» Work to be completed
Reply with only a number, the count of lines in the listing that include the word "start".

» Data segment
┄┄┄┄┄┄

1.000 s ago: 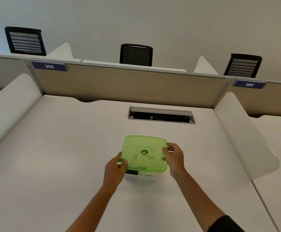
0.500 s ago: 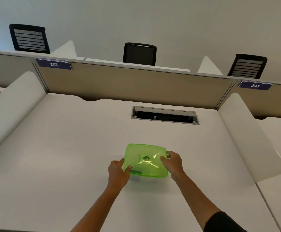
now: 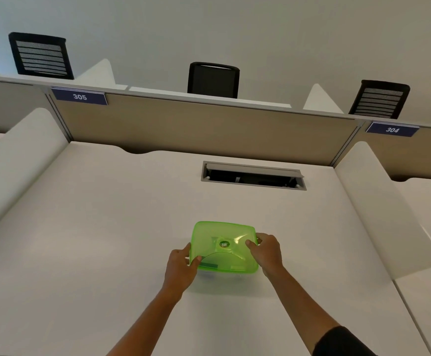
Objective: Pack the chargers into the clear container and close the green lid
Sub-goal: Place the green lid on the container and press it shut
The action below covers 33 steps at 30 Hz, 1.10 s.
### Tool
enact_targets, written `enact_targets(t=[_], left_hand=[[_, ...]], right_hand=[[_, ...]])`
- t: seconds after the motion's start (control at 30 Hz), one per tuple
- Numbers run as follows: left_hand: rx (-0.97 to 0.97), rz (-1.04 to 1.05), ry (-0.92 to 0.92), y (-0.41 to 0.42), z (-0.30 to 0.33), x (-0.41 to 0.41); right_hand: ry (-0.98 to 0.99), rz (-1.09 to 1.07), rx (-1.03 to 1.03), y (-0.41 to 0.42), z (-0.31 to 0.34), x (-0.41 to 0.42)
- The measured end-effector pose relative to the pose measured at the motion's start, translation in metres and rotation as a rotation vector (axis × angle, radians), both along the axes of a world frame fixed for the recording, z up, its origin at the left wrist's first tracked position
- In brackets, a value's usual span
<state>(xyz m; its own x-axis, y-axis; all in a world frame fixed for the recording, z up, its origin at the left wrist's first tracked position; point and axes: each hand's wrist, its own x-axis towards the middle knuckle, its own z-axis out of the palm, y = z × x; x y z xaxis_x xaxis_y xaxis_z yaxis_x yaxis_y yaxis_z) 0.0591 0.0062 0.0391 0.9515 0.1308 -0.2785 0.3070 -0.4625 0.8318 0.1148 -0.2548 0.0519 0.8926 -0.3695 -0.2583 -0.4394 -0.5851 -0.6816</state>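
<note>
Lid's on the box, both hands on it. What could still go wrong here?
1. The green lid may not be sealed all round: the left hand and right hand grip only its sides, so a corner could stay unseated.
2. The clear container is barely visible beneath, so misalignment would be hard to spot.

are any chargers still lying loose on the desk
No, the white desk shows only the green lid on the container, with the left hand and right hand at its sides.
</note>
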Motion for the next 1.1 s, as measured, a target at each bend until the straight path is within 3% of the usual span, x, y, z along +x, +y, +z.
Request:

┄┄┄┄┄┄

» Reply to the task
2